### To do
When a line of the material has the word "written" in it, copy that line.

### Input
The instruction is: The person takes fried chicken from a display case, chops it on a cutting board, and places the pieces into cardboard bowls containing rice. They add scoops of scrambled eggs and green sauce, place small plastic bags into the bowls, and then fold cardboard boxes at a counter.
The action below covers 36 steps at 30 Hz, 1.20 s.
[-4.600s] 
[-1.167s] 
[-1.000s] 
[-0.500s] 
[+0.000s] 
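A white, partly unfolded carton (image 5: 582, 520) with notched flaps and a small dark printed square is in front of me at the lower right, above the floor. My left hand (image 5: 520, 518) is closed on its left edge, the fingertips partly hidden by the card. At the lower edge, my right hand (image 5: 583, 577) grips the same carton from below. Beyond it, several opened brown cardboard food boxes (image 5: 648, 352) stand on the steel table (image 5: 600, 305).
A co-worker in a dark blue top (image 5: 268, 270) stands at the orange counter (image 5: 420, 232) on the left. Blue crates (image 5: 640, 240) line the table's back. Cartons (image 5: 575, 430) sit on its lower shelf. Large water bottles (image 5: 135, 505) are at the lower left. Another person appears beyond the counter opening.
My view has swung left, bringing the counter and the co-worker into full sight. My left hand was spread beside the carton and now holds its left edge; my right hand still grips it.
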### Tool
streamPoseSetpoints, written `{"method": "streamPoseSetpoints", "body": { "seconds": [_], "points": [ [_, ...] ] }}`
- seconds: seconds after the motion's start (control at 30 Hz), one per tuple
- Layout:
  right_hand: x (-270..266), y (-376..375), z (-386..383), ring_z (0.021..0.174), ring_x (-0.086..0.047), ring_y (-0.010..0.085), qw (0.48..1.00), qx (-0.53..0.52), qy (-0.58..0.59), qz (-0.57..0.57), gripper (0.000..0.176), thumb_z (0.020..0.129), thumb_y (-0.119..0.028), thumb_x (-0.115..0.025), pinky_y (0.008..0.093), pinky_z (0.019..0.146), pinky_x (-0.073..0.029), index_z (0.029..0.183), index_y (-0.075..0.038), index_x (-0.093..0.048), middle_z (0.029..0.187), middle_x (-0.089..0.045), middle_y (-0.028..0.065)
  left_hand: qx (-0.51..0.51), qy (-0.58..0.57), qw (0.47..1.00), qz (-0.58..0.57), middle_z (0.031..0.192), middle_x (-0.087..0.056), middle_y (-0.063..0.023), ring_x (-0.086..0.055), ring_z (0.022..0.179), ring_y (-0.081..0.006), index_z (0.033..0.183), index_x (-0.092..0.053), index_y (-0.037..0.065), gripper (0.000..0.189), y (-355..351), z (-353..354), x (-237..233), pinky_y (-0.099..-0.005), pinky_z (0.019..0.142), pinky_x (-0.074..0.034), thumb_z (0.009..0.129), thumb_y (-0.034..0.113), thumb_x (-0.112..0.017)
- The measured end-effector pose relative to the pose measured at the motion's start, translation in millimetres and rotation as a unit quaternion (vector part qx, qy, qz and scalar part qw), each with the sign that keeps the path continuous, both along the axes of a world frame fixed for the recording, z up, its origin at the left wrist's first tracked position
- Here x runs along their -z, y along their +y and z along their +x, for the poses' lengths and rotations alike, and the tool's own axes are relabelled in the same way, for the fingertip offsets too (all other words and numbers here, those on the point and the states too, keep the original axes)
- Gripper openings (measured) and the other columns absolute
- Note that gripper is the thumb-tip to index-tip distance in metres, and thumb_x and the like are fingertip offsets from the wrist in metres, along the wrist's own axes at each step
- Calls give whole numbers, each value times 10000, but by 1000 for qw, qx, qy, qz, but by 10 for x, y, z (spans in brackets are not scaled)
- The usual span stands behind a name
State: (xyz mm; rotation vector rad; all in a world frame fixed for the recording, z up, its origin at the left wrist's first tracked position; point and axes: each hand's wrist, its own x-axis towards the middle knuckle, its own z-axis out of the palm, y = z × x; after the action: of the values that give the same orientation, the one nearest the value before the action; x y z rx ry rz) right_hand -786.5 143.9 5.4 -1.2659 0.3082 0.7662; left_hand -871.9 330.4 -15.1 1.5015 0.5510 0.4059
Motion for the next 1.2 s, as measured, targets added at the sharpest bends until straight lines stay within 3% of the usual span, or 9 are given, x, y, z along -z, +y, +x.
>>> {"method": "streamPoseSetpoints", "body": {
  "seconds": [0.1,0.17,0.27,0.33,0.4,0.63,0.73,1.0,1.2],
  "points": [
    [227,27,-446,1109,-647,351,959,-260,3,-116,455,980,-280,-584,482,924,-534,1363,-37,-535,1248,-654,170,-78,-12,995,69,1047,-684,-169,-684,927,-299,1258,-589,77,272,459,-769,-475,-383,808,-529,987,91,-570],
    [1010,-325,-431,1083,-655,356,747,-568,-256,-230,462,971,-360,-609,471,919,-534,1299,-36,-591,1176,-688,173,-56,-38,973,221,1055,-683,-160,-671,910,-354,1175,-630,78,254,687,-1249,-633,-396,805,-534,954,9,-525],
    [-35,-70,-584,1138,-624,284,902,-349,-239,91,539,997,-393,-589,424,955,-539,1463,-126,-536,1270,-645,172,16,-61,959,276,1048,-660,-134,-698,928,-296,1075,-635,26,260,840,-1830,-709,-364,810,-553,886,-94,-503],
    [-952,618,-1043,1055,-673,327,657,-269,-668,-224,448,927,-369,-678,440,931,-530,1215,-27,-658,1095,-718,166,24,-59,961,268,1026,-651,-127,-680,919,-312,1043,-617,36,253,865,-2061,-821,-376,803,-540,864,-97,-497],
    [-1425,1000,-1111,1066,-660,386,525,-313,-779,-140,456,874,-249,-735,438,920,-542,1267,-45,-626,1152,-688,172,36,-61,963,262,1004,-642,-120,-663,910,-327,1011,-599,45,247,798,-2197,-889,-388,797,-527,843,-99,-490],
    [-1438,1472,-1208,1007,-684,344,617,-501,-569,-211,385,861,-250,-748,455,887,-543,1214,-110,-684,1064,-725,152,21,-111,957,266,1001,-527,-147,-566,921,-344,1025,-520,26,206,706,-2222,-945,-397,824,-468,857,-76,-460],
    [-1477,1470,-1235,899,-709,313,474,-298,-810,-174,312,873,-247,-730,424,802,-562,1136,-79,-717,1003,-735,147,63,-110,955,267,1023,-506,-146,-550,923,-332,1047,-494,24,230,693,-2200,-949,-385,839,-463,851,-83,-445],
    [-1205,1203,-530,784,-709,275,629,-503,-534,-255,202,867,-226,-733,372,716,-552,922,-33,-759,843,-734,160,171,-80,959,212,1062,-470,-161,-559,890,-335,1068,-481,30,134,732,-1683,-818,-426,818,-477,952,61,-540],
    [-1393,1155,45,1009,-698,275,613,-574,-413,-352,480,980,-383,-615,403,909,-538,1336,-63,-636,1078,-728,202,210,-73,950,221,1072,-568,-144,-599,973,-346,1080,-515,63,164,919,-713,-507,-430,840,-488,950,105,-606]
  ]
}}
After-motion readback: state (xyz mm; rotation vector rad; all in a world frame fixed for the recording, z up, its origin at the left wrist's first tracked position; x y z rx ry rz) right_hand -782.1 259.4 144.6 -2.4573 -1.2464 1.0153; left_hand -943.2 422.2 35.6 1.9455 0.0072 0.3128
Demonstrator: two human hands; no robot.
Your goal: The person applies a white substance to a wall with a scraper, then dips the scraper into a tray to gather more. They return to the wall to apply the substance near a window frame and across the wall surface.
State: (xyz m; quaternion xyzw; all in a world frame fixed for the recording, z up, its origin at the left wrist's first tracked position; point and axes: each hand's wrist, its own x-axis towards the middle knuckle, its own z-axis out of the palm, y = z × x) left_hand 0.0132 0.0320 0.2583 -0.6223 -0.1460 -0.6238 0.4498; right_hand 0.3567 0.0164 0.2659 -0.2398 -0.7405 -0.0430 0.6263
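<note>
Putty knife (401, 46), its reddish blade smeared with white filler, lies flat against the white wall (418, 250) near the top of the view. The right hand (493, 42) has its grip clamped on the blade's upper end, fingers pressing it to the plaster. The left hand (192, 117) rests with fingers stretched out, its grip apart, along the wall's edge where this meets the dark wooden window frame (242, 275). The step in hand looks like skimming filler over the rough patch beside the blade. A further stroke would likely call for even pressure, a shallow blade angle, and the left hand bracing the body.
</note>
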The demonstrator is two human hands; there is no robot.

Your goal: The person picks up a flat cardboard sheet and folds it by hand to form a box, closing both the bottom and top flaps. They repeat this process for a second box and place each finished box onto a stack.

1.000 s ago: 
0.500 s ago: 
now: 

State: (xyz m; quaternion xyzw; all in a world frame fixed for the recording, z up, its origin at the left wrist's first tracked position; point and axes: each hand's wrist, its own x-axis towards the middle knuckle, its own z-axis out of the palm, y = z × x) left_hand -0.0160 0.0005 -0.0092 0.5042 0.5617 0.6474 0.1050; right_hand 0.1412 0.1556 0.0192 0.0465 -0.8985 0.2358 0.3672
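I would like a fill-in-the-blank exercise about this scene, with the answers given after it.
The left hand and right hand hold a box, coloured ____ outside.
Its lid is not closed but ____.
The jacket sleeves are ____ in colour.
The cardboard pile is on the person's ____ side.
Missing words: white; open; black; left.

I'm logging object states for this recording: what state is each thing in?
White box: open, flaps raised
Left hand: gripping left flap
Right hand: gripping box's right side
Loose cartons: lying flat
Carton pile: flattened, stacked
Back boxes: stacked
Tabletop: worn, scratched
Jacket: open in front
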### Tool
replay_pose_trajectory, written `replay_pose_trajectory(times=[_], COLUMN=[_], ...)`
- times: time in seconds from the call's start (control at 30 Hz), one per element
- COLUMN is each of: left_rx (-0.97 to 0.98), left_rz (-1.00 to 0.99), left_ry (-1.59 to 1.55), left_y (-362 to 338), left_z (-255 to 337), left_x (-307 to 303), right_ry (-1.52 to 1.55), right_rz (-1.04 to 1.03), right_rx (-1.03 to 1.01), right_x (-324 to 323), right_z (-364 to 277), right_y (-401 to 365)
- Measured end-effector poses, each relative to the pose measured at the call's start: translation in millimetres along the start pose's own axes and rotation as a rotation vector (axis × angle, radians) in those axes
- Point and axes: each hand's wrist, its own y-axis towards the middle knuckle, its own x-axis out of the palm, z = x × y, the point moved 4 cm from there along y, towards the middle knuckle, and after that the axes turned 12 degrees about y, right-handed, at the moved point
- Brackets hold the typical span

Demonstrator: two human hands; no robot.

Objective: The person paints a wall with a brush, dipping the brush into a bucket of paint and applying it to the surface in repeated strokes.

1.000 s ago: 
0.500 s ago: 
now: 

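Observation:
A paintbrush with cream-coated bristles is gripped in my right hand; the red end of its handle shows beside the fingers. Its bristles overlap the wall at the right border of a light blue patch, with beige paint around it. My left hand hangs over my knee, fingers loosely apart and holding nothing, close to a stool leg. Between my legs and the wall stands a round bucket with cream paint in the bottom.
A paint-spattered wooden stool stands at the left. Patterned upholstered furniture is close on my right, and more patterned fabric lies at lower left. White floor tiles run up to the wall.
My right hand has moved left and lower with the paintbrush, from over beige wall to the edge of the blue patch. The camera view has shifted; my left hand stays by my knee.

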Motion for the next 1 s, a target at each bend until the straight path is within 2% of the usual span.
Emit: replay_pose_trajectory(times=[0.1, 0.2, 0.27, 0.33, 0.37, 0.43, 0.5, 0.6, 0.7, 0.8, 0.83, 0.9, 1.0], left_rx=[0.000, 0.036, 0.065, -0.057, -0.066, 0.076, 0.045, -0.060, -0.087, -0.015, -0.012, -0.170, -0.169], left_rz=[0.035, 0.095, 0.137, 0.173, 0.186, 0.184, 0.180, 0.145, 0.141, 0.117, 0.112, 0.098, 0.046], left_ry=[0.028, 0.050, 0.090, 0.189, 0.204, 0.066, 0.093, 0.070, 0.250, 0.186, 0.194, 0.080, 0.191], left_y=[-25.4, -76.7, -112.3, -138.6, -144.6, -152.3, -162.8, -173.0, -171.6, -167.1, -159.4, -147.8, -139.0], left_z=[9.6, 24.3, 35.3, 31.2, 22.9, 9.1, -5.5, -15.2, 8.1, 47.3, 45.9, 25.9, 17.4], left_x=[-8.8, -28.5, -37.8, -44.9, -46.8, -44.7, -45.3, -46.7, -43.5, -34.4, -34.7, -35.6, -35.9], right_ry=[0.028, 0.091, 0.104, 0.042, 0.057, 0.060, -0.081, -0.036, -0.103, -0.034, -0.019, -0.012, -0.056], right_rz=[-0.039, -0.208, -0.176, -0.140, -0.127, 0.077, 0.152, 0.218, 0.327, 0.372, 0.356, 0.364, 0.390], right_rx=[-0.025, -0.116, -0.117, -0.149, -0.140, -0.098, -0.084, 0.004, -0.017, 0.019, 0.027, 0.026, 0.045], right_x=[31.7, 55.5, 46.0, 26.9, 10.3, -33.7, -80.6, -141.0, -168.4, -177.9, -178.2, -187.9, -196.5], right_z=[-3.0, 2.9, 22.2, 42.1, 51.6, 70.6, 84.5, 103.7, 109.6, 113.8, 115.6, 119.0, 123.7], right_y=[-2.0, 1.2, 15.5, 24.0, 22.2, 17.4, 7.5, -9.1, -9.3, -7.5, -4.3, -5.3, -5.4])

### Answer to this problem
streamPoseSetpoints, written `{"method": "streamPoseSetpoints", "body": { "seconds": [_], "points": [ [_, ...] ] }}`
replay_pose_trajectory, written `replay_pose_trajectory(times=[_], COLUMN=[_], ...)`

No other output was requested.